Le principe posé par le droit international est ici prudent : il ne semble pas s'agir d'un droit absolu, mais d'un droit relatif et contingent, qui est, par ailleurs, la voie choisie par le présent projet de loi (cf. II) .
b) L'affaire Pascale Odièvre : le droit français à l'épreuve de la Convention européenne des droits de l'homme (CEDH)
Non pas née d'une mère ayant accouché sous X, mais abandonnée avec secret sur ses origines au cours de sa première année, Mme Pascale Odièvre a saisi la Cour européenne des droits de l'homme pour violation par la France de l'article 8 de la convention dont ses juges ont la garde, article qui pose le droit au respect de la vie privée et familiale :
« Toute personne a droit au respect de sa vie privée et familiale, de son domicile et de sa correspondance.

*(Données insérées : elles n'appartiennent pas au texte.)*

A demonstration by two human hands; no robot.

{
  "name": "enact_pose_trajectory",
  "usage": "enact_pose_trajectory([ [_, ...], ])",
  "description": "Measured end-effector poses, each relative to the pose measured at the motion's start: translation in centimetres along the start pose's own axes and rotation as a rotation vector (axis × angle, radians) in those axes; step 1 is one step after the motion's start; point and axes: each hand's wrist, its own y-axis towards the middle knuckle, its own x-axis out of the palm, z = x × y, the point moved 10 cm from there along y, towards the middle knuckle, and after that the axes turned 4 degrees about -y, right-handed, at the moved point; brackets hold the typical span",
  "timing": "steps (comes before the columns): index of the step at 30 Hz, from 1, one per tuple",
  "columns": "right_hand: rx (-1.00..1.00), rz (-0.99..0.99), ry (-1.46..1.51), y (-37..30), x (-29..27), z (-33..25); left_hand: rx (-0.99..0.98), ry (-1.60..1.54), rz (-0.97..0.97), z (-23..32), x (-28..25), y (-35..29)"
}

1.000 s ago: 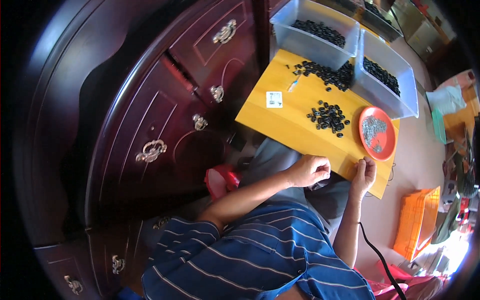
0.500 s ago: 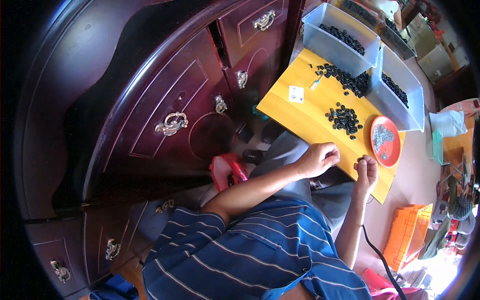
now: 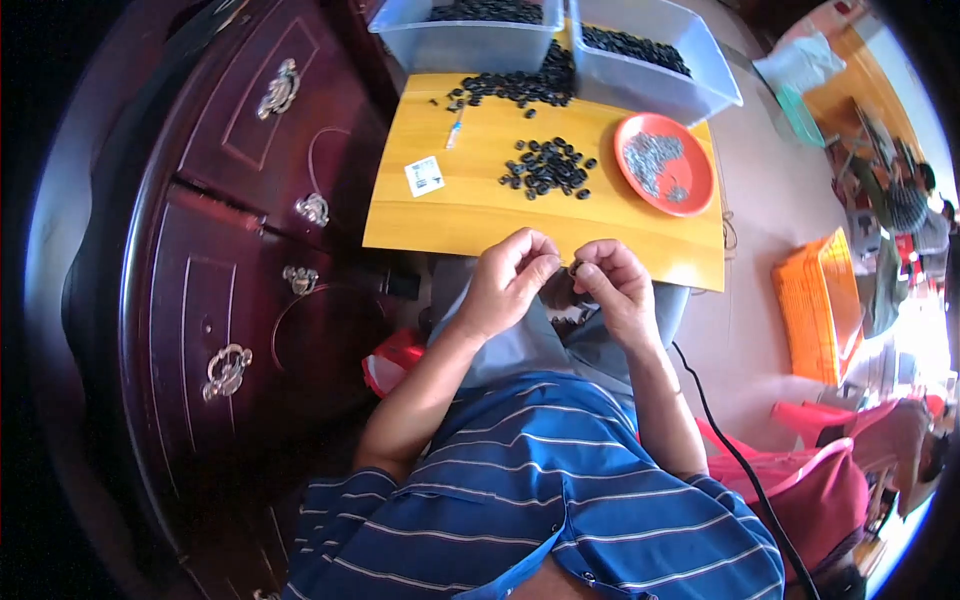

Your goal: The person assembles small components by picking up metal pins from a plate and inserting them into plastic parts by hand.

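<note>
My right hand (image 3: 622, 298) is closed, pinching a small round black part (image 3: 575, 268) between thumb and fingertips. Close beside it, my left hand (image 3: 508, 288) is also closed, thumb against forefinger. Anything in that pinch is too small to make out. Both hands are just off the near edge of a yellow wooden table (image 3: 440, 225), above my lap. A loose group of small black parts (image 3: 548, 168) lies on the tabletop beyond them. Toward the right, a red-orange plate (image 3: 697, 172) bears many tiny silvery pieces (image 3: 652, 160).
Two translucent bins (image 3: 470, 48) of black parts stand at the far side, with a spilled heap (image 3: 515, 88) before them. A white printed card (image 3: 424, 176) and a thin blue-and-white tool (image 3: 455, 130) lie left. Dark cabinets (image 3: 220, 270) flank the left; an orange crate (image 3: 815, 310) stands right.
The view has turned, so the table now lies straight ahead. My hands have come closer together, the fingertips nearly meeting at the black part.
</note>
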Motion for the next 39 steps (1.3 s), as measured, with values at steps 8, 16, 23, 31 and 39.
enact_pose_trajectory([
  [8, -0.028, -0.007, 0.057, -0.2, -0.8, -0.2, 0.017, 0.032, -0.085, 1.2, 2.3, 0.5],
  [16, -0.013, 0.013, 0.089, 0.0, -2.0, 0.7, -0.004, 0.105, -0.127, 0.9, 2.9, 1.2],
  [23, -0.010, 0.031, 0.091, 0.0, -2.5, 0.8, -0.032, 0.161, -0.153, 0.5, 3.3, 1.7],
  [31, -0.036, 0.063, 0.115, 0.0, -3.2, 0.6, 0.004, 0.250, -0.184, 1.3, 4.1, 2.0],
  [39, -0.042, 0.059, 0.097, -0.1, -3.7, 0.5, 0.026, 0.267, -0.140, 1.4, 4.1, 2.3],
])
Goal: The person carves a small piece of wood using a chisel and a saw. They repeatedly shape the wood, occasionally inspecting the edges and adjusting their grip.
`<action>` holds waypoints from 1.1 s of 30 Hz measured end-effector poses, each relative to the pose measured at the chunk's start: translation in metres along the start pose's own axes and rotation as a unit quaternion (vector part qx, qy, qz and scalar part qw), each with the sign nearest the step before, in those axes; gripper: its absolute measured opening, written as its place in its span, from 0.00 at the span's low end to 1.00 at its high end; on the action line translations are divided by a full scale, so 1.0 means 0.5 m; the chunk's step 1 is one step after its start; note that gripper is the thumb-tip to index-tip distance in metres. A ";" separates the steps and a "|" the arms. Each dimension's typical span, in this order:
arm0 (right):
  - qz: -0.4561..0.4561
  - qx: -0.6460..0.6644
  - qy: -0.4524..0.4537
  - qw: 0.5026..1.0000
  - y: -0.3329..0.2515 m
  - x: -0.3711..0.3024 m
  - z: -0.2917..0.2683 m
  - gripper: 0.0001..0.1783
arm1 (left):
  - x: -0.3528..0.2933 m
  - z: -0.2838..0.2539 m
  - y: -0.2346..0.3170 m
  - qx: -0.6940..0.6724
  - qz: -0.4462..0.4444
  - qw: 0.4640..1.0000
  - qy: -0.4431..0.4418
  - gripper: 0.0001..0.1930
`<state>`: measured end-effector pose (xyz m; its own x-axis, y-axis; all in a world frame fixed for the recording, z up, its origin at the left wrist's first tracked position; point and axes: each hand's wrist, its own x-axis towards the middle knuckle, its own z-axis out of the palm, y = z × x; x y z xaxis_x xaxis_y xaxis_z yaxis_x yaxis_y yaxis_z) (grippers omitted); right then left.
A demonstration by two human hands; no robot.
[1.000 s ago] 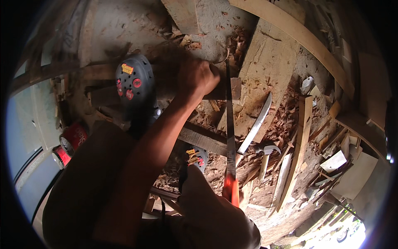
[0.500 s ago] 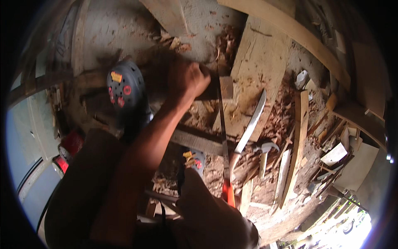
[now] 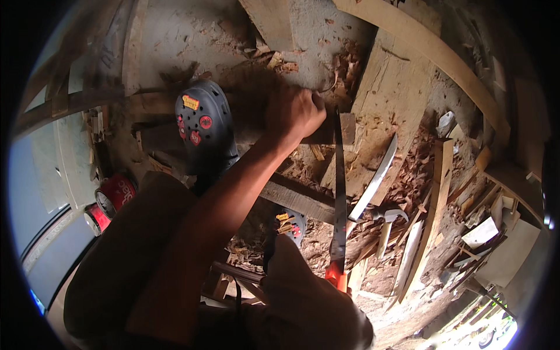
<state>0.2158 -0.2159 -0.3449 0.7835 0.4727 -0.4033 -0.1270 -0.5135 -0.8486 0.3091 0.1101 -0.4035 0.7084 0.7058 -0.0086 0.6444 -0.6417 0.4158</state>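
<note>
My left hand (image 3: 296, 114) is closed over a dark wooden plank (image 3: 268, 125), near its right end. A handsaw (image 3: 339, 198) with an orange handle (image 3: 336, 274) stands nearly lengthwise in view, its narrow blade against the plank just right of that hand. My right hand is at the saw's handle, almost wholly hidden behind my knee; only a sliver shows. My left foot, in a dark clog (image 3: 204, 119), presses on the plank. The other clog (image 3: 290, 224) rests lower, beside a second wooden beam (image 3: 300, 195).
Right of the saw lie a large knife (image 3: 376, 178), a hammer (image 3: 388, 224) and several wood strips (image 3: 429, 221). A wide board (image 3: 391, 93) lies beyond them. Wood chips and dry leaves (image 3: 411, 154) litter the ground. Two red cans (image 3: 116, 191) sit at the left.
The view has shifted, so most things appear farther right. The saw blade has turned and shows more of its flat side. My left hand keeps its place on the plank.
</note>
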 end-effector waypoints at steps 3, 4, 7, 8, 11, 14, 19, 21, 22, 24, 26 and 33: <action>-0.022 0.011 -0.004 1.000 0.002 0.048 -0.010 0.05 | 0.011 0.008 -0.001 -0.003 -0.007 1.000 -0.008 0.18; -0.052 0.039 -0.047 0.997 -0.009 0.121 0.001 0.05 | -0.009 -0.002 -0.028 0.006 -0.055 0.998 -0.010 0.19; -0.107 0.134 -0.013 0.985 -0.094 0.225 0.070 0.04 | 0.016 0.012 -0.028 -0.003 -0.022 0.997 -0.069 0.20; -0.136 0.154 -0.006 0.979 -0.122 0.234 0.084 0.04 | 0.016 0.014 -0.034 0.008 -0.014 0.996 -0.084 0.20; -0.080 0.017 0.029 0.996 -0.043 0.063 0.027 0.13 | 0.015 -0.013 -0.011 0.044 0.033 0.994 -0.094 0.18; -0.045 0.022 0.013 0.999 -0.042 0.011 0.009 0.18 | 0.007 -0.002 -0.009 0.031 0.009 0.998 -0.048 0.15; -0.036 0.084 0.009 0.996 -0.073 0.107 0.023 0.15 | 0.016 0.003 -0.011 0.002 0.014 0.996 -0.084 0.18; -0.045 0.106 -0.037 0.993 -0.099 0.240 0.068 0.15 | 0.019 0.004 -0.021 0.004 -0.049 0.989 -0.139 0.19; -0.030 0.127 -0.051 0.990 -0.126 0.239 0.079 0.16 | 0.000 0.004 -0.028 0.032 -0.011 0.988 -0.153 0.19; -0.025 0.113 -0.041 0.992 -0.097 0.157 0.055 0.21 | 0.008 -0.002 -0.047 0.093 0.067 0.980 -0.163 0.18; 0.170 0.260 0.044 0.949 -0.056 -0.003 0.006 0.28 | 0.008 0.027 -0.032 0.070 0.059 0.995 -0.033 0.17; -0.051 0.010 -0.039 0.998 0.014 0.091 -0.004 0.23 | -0.010 0.026 -0.050 0.023 0.025 0.999 0.003 0.18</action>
<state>0.2516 -0.1993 -0.3684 0.7429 0.5771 -0.3392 -0.0610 -0.4463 -0.8928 0.2931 0.1188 -0.4255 0.7386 0.6739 0.0173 0.6206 -0.6898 0.3730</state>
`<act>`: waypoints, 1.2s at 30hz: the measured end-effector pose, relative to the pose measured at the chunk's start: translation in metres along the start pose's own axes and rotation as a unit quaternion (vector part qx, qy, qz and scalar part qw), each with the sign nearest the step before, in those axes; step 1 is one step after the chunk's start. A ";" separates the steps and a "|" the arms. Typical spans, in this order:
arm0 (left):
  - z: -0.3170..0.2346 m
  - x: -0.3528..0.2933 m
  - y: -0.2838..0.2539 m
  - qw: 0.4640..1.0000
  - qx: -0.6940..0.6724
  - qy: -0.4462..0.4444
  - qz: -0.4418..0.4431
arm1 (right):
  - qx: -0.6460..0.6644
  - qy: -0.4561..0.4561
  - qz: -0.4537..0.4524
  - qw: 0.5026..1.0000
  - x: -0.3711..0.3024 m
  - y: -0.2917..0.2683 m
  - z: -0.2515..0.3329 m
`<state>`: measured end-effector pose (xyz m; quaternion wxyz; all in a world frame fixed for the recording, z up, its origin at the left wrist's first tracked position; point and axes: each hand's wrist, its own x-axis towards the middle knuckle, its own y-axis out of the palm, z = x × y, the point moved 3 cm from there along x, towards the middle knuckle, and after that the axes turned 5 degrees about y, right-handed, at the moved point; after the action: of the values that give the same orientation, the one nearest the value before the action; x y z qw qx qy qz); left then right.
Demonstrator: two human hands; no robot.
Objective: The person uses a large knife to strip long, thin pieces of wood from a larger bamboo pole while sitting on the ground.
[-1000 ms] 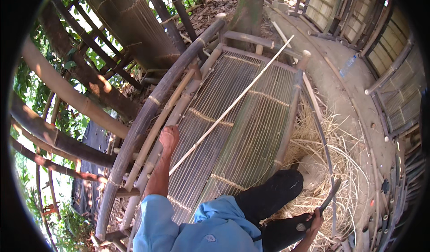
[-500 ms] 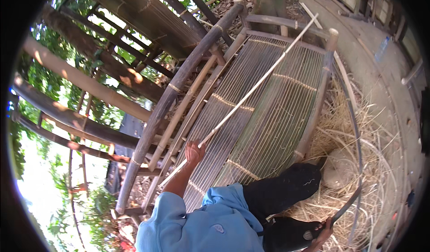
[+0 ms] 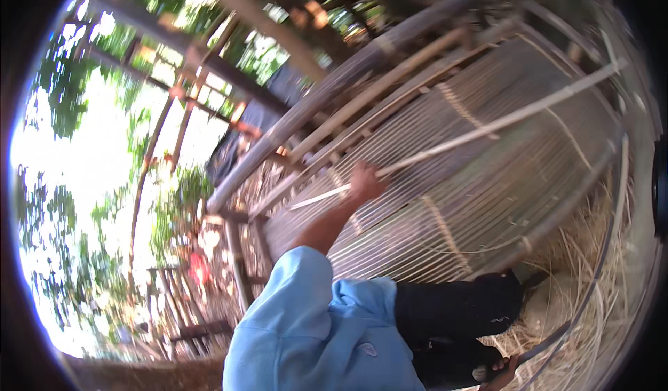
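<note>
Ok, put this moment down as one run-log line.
left hand: closed on pale strip | right hand: holding dark-bladed knife | strip: diagonally over slatted bench | picture: blurred

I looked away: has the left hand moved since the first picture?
Yes: the left hand moved rightward, from the bench's side rail to the pale strip.

I see the strip (image 3: 501, 122) slanting over the table (image 3: 494, 182), the rail (image 3: 327, 95) along the table's left and straw (image 3: 572, 248) by its right.
</note>
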<state>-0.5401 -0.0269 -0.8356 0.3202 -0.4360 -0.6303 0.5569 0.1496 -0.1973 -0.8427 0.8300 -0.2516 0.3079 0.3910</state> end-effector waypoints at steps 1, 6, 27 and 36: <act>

« Il ne peut y avoir ingérence d'une autorité publique dans l'exercice de ce droit que pour autant que cette ingérence est prévue par la loi et qu'elle constitue une mesure qui, dans une société démocratique, est nécessaire à la sécurité nationale, à la sûreté publique, au bien-être économique du pays, à la défense de l'ordre et à la prévention des infractions pénales, à la protection de la santé ou de la morale, ou à la protection des droits et libertés d'autrui ».
Votre rapporteur, qui ne saurait en aucun cas présumer de la position des juges internationaux, formule néanmoins deux observations :
En premier lieu, l'affaire soulevée par Mme Odièvre n'est pas exactement assimilable à la question de l'accouchement sous X. En effet, la loi autorise des parents à abandonner leur enfant en demandant le secret de son état civil jusqu'à la fin de la première année de l'enfant. Cette procédure, contestée, est en principe abrogée par le présent projet de loi. Or c'est de cette situation que ressort Mme Odièvre.
En second lieu, votre rapporteur s'interroge sur le sens à donner au respect de la vie privée. Un tel principe n'a-t-il pas pour objet de protéger tant la vie de l'enfant que la vie privée de la mère ayant choisi le secret ?
En une telle matière, l'exemple international montre les limites auxquelles se heurte le droit. C'est pourquoi la position médiane adoptée par le texte est la plus satisfaisante : faciliter la rencontre des volontés mais ne rien imposer.